ST. PAUL, Minn. - As Minnesota lawmakers wrap up their 2013 session, one of the new statutes that has emerged aims to prevent seniors and others from being scammed through wire transfers of money.

According to DFL Rep. Joe Atkins, for one thing, money transfers to locations other than the original destination are not allowed.

"If your money gets sent someplace and is being picked up or attempted to be picked up in a place other than where you sent it, you would get notification," he reported. "This is a key feature in these scams. They never pick up the money where you sent it, because they know that they could get caught."

The other part of the new law, which is supported by consumer groups such as AARP and will take effect August 1, is the development of a "do not send" list. That will allow people to sign up themselves and their elderly relatives, so they are not allowed to wire-transfer funds.

One woman who knows all too well how sophisticated scammers can be these days is Peggy Hiestand-Harri of Duluth. Her mother forked over $47,000, mostly from credit card advances, after being told she had won millions and a new car in a lottery.

"She's talking to a Lee Miller, border patrol for car stamps, a lawyer by the name of John Lee, Bank of America Senior President Mr. Peter Brown, and then she talked to the U.S. Marshal from Washington, D.C. And she's got routing numbers and account numbers, and I could see how she could think this car is coming."

Harri said her mother had to declare bankruptcy, and since then she has been withdrawn, and her mental and physical health have both deteriorated rapidly.

That story is hardly unique. Rep. Atkins notes that in these cases, when the money is gone, odds of recovery or an arrest are minimal, and currently Minnesota is the top fraud target in the nation.
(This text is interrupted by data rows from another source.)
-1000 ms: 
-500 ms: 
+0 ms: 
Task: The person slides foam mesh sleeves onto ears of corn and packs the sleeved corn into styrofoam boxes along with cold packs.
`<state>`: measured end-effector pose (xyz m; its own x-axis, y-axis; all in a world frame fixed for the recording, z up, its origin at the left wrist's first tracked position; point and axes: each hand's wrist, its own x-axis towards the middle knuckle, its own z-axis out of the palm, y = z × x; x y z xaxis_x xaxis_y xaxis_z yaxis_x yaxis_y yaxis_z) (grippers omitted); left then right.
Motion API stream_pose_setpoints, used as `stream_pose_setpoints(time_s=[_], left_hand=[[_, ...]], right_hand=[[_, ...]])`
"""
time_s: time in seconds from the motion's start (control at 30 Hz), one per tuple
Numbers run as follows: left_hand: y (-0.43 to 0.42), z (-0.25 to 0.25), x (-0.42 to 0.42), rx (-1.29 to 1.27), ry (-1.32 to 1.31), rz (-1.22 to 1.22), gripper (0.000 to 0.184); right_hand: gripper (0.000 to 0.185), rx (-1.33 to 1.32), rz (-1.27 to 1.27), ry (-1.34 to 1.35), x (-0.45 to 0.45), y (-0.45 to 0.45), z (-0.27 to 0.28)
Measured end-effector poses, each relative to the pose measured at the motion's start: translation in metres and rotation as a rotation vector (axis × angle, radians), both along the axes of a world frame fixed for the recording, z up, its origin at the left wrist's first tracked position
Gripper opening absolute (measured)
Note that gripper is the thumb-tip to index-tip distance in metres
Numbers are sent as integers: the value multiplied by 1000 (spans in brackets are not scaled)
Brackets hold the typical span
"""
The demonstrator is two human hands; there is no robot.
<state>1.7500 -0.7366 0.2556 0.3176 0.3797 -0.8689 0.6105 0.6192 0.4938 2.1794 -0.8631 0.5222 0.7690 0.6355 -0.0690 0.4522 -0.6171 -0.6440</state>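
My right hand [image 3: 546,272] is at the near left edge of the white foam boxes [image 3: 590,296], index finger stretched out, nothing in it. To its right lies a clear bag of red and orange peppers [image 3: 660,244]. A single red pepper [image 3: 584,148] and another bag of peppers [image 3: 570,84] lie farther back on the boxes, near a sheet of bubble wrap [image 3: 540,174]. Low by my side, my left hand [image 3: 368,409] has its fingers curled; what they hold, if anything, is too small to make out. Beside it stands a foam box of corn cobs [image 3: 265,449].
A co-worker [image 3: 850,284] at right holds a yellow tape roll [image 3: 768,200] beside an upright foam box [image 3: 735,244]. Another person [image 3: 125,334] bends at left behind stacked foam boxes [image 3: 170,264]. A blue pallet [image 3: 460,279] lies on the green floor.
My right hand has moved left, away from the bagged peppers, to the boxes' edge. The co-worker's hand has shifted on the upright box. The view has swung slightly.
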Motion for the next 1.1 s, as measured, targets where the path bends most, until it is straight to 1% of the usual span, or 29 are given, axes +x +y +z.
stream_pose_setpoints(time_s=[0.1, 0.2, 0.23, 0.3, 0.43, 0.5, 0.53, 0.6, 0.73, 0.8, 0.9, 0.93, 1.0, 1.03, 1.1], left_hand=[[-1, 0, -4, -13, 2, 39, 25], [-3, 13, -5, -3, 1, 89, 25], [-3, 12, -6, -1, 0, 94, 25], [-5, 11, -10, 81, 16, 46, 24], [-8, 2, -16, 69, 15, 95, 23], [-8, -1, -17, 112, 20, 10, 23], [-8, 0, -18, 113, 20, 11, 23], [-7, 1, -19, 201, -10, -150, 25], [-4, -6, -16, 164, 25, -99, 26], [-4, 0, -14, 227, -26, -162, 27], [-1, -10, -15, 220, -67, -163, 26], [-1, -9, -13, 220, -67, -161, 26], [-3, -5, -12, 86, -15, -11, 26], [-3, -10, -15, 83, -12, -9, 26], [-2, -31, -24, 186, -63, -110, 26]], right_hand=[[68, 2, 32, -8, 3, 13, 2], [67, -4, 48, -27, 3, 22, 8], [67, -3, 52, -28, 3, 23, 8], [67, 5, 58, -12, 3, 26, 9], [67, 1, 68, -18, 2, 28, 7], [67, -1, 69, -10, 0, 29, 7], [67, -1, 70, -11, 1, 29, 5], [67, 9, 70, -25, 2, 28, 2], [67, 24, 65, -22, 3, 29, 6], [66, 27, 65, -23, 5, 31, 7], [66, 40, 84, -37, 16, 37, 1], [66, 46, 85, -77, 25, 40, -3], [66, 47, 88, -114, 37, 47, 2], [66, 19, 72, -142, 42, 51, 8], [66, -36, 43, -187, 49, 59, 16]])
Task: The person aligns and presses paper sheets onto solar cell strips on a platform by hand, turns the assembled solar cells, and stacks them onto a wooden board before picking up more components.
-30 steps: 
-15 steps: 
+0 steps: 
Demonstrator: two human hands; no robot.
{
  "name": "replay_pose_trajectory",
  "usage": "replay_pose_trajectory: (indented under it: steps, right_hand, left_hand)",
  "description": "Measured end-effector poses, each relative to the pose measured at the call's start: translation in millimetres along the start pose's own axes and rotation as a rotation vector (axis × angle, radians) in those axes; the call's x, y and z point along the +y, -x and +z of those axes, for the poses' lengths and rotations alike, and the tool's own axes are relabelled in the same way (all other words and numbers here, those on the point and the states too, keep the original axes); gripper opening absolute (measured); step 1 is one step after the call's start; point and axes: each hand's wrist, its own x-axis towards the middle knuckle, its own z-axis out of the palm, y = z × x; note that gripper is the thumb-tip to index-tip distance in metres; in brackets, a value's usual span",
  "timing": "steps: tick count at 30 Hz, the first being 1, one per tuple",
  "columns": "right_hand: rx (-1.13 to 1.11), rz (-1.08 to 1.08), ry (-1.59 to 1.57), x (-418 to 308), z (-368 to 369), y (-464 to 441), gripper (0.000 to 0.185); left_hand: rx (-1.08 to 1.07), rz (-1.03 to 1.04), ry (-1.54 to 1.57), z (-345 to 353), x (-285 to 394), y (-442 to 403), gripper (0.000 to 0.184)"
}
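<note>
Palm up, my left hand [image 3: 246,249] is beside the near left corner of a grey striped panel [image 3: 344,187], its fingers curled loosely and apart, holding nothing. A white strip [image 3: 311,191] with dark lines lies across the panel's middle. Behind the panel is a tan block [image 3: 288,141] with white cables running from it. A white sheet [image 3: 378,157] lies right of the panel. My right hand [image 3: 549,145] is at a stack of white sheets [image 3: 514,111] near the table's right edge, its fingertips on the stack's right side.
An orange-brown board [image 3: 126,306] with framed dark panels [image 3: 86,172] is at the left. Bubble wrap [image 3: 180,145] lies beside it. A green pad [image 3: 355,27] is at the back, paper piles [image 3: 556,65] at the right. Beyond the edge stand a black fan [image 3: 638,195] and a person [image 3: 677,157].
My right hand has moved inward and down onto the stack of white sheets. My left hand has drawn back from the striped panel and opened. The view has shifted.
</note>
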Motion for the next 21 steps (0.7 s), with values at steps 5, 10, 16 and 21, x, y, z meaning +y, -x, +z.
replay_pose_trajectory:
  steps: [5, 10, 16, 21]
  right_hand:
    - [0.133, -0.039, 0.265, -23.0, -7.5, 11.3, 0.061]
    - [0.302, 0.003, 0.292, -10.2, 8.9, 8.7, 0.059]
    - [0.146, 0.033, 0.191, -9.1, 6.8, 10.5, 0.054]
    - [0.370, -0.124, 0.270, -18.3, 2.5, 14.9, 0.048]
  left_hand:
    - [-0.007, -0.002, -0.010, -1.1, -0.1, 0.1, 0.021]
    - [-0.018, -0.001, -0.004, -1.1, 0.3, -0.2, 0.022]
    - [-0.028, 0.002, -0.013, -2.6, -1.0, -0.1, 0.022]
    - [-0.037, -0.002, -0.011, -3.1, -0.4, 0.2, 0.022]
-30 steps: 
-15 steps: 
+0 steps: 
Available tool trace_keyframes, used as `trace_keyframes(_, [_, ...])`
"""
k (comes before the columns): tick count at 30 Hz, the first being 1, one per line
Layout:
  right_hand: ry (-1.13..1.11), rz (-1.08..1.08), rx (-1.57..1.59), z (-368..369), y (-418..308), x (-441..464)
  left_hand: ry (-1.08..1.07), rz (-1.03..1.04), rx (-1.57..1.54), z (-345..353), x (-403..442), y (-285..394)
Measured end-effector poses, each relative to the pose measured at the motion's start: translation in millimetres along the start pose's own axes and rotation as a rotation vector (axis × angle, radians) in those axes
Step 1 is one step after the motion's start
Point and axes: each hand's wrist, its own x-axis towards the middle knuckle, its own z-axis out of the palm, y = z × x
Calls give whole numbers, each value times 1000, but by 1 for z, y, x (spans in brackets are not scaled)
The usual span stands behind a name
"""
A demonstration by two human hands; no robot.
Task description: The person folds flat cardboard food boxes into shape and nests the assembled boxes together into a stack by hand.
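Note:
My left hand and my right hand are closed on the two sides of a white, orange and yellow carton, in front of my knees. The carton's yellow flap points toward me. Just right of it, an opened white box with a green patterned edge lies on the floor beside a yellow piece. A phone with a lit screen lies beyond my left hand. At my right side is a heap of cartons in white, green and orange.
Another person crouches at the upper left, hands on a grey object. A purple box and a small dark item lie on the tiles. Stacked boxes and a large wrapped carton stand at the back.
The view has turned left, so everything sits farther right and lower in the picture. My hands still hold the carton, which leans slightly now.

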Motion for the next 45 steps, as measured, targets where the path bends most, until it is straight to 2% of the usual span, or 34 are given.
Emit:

"And I don't know what it is about Minnesotans, but we're just awfully nice people," the lawmaker declared. "Scammers can keep folks on the (phone) line a little longer than most and they suck them in and the next thing you know, folks are wiring hundreds or thousands or tens of thousands of dollars to scam artists."

Last year alone, there were over 100,000 scam victims in Minnesota, with losses estimated around $5 million, although it is said to be one of the most under-reported crimes.